Despite the improvement in water quality that the Clean Water Act has brought, pollution still remains a harrowing issue for much of the country. The New York Times released a disturbing report claiming that the Clean Water Act has been violated over 506,000 times since 2004 by over 23,000 companies and facilities. According to the report everything from gas stations and dry cleaners to chemical plants and power stations have dumped hazardous waste into the ground or directly into bodies of water. The report claims that one in 10 Americans has drinking water with dangerous chemicals or does not meet federal health benchmarks. I encourage the reading of the entire article as well as their great interactive map. I found the figures to be staggering, but what made it worse was that “the Time research found that less than 3 percent of violations resulted in fines or other significant punishments by state officials.”
For years now, a lack of strong federal oversight has allowed these transgressions to become business as usual. Never known as the shining star of George W. Bush’s presidency (if it had one at all) his E.P.A. was notoriously lax in its oversight of its duties for the two terms of the administration. Without federal power to invoke consequences from the highest level, local regulators often fall prey to pressure from politicians or large corporations.
“The E.P.A. and our states of have completely dropped the ball. Without oversight and enforcement, companies will use our lakes and rivers as dumping grounds—and that’s exactly what is apparently going on.” – Rep James L. Oberstar, D-Maryland
The Obama administration’s new E.P.A. head, Lisa Jackson, has noted that national drinking water quality is below acceptable levels and has vowed to renew the E.P.A.’s stance of enforcement.
Where Does the Water Go?
Finding a solution to some of our problems can likely begin with understanding how we use 410 billion gallons a day. A recent report released by the United States Geological Survey focuses on how Americans use their water. I found this publication equally as surprising. To begin, between 1980 and 2005, our water use has decreased by 5 percent! Upon reading this I was immediately skeptical and had to find out how it was possible, but before long the reason became clear.

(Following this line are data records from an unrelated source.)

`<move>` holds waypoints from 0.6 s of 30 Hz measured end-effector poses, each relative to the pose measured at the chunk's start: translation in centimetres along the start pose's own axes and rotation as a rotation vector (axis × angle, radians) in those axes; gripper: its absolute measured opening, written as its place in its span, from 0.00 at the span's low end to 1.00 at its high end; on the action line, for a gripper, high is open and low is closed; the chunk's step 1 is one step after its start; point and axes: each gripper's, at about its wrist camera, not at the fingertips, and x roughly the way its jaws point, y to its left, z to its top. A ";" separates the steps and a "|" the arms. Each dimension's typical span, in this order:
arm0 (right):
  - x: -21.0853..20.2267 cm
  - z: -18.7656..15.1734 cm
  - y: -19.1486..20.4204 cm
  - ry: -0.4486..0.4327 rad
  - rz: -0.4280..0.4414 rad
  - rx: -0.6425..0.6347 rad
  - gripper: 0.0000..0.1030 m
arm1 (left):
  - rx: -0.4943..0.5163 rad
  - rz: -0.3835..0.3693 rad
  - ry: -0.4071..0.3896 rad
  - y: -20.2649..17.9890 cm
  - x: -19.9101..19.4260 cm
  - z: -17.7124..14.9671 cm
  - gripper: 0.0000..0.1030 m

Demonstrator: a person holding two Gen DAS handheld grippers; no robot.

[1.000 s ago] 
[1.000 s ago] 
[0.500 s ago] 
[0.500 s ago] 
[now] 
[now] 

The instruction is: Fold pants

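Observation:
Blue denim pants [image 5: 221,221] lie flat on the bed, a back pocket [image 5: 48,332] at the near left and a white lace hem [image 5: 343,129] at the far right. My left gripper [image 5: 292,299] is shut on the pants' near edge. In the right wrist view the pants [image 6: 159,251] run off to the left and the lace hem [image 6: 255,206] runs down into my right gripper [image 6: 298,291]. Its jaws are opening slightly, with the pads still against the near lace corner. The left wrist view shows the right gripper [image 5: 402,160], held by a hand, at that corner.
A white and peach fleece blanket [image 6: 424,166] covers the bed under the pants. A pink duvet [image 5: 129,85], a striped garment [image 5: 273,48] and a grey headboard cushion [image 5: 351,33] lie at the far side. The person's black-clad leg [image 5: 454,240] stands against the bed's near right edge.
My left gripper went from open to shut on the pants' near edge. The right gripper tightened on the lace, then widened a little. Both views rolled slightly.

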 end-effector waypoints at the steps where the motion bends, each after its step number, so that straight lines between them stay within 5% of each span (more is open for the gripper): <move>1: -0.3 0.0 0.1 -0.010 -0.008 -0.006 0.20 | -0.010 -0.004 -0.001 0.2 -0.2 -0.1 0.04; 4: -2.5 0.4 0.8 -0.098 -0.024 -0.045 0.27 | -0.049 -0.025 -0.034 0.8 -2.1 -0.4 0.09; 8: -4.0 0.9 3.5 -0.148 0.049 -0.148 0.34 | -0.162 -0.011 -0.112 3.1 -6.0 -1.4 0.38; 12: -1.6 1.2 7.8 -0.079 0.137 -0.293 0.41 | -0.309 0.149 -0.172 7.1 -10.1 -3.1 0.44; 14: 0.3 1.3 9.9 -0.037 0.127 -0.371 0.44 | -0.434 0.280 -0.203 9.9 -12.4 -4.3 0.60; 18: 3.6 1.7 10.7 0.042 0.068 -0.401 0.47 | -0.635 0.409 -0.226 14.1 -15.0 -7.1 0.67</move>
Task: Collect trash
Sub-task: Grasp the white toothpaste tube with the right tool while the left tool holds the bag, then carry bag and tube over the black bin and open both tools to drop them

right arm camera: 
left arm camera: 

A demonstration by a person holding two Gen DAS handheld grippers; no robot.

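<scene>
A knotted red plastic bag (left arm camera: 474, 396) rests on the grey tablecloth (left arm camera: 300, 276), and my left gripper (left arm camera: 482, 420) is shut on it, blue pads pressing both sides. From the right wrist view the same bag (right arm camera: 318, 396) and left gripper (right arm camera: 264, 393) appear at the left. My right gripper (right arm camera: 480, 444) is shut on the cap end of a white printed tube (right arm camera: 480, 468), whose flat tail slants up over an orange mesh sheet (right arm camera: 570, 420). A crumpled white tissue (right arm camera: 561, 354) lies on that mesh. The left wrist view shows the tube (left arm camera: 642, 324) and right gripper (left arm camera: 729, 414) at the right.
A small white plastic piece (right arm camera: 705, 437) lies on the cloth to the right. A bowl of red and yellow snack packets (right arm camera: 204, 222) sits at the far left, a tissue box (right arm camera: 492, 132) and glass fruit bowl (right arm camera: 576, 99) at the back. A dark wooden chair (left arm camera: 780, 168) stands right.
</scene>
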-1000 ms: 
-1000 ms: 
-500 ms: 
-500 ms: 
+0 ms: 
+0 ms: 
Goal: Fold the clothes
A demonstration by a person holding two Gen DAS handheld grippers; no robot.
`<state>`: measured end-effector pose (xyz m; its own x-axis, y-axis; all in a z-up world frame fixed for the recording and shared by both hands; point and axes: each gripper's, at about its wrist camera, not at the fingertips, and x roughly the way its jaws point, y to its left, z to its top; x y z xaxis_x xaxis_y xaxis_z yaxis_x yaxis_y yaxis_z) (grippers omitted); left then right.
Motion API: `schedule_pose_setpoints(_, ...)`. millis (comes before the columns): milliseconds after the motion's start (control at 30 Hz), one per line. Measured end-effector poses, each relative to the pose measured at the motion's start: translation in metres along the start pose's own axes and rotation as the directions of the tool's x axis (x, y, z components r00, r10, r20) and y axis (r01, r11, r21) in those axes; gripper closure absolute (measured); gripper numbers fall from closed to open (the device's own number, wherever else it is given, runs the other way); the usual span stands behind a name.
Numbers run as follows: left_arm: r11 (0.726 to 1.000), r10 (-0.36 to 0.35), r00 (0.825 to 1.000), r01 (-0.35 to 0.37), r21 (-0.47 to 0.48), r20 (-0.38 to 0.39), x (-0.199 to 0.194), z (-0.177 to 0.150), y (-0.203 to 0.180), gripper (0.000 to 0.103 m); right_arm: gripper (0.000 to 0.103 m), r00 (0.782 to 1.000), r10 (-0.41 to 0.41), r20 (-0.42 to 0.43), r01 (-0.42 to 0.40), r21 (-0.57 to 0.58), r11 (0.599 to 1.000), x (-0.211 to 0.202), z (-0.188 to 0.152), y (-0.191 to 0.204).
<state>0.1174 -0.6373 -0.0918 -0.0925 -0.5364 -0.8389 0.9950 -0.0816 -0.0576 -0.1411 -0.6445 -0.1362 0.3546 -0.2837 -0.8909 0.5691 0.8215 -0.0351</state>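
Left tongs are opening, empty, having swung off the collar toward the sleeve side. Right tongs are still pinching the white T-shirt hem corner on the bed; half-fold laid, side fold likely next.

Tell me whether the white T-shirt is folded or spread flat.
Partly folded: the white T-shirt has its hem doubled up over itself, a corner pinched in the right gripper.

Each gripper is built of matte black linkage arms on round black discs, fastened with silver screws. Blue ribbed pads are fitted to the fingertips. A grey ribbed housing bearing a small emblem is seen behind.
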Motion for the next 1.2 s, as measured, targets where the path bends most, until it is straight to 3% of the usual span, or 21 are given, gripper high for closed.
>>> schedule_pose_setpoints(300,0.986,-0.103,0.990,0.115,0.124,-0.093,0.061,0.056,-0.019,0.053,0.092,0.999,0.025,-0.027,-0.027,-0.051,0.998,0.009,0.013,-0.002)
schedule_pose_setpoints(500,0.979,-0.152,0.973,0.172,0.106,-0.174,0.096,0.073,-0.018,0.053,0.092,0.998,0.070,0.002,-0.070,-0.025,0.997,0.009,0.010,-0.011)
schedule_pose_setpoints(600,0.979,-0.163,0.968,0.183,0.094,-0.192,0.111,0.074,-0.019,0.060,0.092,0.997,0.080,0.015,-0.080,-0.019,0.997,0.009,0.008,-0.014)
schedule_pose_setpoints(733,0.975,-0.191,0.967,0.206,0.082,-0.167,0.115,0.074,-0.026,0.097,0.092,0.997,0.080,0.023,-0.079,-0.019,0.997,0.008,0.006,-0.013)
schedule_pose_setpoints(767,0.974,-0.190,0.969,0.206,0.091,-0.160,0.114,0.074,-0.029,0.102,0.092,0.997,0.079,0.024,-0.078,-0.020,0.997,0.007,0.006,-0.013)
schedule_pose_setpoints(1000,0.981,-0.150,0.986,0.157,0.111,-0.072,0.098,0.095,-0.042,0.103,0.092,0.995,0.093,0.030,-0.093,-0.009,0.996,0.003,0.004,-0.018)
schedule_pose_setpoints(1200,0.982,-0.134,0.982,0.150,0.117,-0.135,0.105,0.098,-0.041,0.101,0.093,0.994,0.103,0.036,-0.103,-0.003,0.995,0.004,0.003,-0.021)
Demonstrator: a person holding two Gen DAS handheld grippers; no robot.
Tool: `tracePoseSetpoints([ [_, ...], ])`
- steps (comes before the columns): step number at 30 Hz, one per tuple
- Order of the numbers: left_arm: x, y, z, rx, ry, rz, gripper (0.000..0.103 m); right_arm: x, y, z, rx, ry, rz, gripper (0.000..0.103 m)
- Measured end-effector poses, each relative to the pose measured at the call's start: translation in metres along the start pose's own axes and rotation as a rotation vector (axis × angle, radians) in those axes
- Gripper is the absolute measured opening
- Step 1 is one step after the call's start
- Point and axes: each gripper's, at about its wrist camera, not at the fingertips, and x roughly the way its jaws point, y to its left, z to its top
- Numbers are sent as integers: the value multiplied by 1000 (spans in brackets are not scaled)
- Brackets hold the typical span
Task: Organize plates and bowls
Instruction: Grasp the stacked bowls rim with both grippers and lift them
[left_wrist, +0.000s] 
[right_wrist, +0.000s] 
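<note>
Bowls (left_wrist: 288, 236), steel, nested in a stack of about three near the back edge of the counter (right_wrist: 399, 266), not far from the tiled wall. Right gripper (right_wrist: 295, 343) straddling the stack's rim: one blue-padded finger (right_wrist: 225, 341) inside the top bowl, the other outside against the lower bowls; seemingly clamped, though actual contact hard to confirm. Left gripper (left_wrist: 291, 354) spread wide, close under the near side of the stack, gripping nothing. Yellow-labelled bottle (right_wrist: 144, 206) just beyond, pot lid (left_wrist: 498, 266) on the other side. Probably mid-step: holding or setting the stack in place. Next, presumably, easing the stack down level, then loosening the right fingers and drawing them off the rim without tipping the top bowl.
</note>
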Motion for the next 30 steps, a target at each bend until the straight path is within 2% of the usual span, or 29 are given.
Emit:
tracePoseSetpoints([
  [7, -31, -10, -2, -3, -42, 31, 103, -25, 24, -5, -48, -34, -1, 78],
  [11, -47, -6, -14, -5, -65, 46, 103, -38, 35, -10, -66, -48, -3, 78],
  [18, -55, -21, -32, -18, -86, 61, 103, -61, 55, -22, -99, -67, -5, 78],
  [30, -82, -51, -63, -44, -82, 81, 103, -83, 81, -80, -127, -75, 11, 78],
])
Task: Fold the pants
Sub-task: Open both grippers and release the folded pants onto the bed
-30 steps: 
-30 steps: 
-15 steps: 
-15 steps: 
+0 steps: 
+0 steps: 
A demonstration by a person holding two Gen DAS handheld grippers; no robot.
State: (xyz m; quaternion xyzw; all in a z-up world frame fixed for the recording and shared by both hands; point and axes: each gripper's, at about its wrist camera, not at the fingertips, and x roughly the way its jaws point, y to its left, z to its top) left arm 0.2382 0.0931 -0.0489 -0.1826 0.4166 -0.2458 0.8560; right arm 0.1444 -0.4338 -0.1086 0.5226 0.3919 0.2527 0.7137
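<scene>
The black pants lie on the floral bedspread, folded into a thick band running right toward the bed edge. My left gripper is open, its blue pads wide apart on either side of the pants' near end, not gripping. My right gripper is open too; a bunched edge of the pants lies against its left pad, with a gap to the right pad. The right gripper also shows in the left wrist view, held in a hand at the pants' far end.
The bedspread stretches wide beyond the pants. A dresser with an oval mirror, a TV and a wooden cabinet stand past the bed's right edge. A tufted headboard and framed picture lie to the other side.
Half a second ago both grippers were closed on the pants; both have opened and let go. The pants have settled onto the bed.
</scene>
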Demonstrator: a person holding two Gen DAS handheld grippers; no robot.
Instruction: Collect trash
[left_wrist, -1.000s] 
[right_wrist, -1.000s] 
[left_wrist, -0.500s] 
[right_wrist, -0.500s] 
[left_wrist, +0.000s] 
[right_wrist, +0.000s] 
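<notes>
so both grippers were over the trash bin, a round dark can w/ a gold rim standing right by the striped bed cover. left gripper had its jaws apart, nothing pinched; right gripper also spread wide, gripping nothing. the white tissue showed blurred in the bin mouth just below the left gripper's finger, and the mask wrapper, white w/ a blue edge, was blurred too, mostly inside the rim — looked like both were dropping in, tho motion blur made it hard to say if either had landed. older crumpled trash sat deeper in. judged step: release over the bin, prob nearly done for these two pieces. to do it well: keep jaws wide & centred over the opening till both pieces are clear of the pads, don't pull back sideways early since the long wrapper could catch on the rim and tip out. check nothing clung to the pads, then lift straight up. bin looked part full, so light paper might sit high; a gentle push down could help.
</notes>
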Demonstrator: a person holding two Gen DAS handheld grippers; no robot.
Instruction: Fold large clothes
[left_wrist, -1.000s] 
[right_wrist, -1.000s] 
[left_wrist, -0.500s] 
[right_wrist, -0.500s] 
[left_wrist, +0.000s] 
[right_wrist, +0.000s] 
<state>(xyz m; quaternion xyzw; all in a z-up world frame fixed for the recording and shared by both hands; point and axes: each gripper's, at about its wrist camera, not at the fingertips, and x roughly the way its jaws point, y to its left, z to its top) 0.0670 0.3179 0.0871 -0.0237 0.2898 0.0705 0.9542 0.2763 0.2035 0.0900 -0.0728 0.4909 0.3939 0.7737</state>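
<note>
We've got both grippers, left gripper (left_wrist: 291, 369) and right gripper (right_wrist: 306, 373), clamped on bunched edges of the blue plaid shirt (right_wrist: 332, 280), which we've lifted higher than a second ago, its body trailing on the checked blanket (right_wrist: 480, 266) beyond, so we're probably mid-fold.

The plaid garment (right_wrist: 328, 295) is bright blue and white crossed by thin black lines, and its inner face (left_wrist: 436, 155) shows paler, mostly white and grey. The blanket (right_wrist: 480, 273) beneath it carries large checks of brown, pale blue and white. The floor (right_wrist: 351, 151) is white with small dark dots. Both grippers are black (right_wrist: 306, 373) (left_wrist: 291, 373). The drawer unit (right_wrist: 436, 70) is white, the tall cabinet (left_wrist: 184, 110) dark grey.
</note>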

As an architect I am often the champion of water efficiency in buildings. After all, nearly 40% of our nation’s energy is used by buildings so believing that they consume large quantities of water seemed to be intuitive. As it turns out, all domestic water use (residential applications in homes) accounts for only 1% of all of the water that we use. If you add all public water use and thereby include nearly all buildings in existence, you only get another 11%. Perhaps the culprits are all that heavy manufacturing or the mining we do across the country? Even with aquaculture, livestock, industrial and mining operations the cumulative total is only 20%. So where does the other 328 billion gal/day get used?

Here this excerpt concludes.